Secondo una recente analisi a cura di Oag, osservando le capacità dei posti a sedere delle compagnie aeree, risulta che i mercati latinoamericani si siano ripresi fino a raggiungere circa il 6-7% in più rispetto ai livelli del 2019. Nord America, Medio Oriente e Asia rimangono molto vicini ai livelli pre-pandemici. “Per quanto riguarda i mercati europei – rileva Priori – si trovano ancora leggermente al di sotto dei livelli del 2019. I mercati del Pacifico meridionale registrano ancora livelli inferiori rispetto al 2019, ma il clima invernale che c’è stato potrebbe esserne stato la causa”.

Posti volo in Italia

Focalizzando l’attenzione del volato sul mercato Italia, “a giugno 2023 la capacità dei posti a sedere delle compagnie aeree aveva raggiunto l’1% in più rispetto al livello pre-pandemico – dichiara il manager -. La capacità nazionale era aumentata del 6%, ma quella internazionale era ancora inferiore dell’1%”. In prospettiva, ad ottobre 2023 la capacità dovrebbe essere del 9% in più rispetto al 2019 (16% nazionale, 7% internazionale).

Previsioni Iata

La Iata prevede che il totale dei viaggi aerei in Italia nel 2023 sarà del 7% in più rispetto al 2019, con un aumento del 15% per i viaggi nazionali e del 5% per quelli internazionali.
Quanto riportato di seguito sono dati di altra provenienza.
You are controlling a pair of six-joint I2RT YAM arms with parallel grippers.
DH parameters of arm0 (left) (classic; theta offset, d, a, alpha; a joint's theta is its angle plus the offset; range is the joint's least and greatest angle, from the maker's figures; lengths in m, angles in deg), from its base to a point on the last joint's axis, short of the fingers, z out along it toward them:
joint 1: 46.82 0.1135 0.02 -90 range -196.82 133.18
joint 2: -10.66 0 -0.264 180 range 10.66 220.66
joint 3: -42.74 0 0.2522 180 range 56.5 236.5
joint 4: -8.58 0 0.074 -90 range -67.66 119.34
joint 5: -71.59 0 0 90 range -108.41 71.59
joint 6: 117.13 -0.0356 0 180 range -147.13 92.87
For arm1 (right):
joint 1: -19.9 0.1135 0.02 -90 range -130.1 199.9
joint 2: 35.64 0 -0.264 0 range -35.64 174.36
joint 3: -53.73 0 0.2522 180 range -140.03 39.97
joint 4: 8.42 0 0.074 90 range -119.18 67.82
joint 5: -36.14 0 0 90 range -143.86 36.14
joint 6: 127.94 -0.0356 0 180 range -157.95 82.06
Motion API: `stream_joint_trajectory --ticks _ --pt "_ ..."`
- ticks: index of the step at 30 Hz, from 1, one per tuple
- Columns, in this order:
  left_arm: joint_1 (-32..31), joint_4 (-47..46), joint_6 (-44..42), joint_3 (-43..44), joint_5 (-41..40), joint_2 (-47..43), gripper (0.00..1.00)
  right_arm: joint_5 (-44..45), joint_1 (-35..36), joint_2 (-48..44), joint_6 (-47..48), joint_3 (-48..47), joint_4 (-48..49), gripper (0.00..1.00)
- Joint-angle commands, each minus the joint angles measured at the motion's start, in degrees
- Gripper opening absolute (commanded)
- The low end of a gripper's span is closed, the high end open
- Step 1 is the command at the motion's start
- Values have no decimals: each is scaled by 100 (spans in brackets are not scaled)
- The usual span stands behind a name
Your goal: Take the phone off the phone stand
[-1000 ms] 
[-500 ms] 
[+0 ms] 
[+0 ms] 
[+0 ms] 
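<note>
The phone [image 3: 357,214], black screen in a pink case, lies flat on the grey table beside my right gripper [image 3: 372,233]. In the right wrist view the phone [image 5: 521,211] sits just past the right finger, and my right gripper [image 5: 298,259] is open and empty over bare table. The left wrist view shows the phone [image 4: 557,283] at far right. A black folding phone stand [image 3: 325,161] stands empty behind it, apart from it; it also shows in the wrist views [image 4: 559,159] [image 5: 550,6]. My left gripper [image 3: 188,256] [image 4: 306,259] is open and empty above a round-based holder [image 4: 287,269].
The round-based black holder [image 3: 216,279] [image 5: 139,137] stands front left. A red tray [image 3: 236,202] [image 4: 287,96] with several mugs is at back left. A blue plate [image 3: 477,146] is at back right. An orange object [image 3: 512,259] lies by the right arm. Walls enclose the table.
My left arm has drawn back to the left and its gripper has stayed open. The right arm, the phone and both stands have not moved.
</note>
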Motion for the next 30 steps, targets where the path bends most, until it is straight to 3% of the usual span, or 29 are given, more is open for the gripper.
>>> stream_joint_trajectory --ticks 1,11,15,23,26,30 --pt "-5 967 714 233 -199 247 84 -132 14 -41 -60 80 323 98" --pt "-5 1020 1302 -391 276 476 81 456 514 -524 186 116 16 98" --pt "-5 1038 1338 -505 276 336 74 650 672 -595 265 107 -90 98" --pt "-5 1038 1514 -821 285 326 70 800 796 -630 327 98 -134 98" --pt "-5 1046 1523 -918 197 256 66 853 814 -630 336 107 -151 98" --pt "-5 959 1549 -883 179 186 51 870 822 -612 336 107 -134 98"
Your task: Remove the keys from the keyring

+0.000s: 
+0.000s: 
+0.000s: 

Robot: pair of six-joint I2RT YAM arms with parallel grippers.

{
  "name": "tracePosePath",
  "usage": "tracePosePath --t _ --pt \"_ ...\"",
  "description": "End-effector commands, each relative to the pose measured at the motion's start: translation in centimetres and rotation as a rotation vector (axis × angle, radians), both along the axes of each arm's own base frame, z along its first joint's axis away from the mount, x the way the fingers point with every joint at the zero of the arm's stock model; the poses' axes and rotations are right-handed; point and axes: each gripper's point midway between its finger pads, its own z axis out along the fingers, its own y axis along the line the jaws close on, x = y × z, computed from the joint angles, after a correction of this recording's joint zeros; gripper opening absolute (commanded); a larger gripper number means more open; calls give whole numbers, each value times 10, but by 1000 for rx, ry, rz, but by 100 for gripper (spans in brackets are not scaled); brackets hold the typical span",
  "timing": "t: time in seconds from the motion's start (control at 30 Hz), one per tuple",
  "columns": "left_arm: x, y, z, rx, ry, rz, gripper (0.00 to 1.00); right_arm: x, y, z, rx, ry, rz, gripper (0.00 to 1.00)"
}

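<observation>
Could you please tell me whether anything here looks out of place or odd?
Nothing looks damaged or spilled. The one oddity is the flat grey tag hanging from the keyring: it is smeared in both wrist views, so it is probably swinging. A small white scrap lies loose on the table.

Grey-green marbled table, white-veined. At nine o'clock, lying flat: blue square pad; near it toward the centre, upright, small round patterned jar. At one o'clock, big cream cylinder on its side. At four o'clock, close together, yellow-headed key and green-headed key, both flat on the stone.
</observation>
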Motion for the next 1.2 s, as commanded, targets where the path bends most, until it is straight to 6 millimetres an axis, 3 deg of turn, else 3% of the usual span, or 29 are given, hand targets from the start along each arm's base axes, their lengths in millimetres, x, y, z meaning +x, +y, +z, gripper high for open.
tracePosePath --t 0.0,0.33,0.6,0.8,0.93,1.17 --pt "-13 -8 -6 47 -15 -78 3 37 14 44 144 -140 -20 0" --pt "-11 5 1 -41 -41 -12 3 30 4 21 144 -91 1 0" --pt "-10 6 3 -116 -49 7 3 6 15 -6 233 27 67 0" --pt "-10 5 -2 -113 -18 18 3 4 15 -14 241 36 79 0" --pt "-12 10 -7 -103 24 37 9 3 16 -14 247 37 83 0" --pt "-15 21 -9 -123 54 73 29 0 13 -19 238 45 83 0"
Considerando solo i viaggi aerei internazionali, la Iata stima che i viaggi d’affari nel 2023 saranno un 2% in meno rispetto al periodo pre-pandemia; i viaggi di piacere saranno invece del 3% superiori al 2019, ma la componente di visite ad amici o parenti sarà ancora dell’8% inferiore al 2019.

Le tariffe aeree

Secondo il Travel Market Report giugno 2023 di BCD Travel, i prezzi dei biglietti aerei nei principali mercati europei rimangono al di sopra dei livelli del 2019. I prezzi dei voli a lungo raggio sono aumentati di circa il 18-22% rispetto ai livelli del 2019. I prezzi dei voli a breve raggio sono scesi fino ad essere rispettivamente l’8% e il 9% al di sopra dei livelli del 2019 in Germania e nel Regno Unito.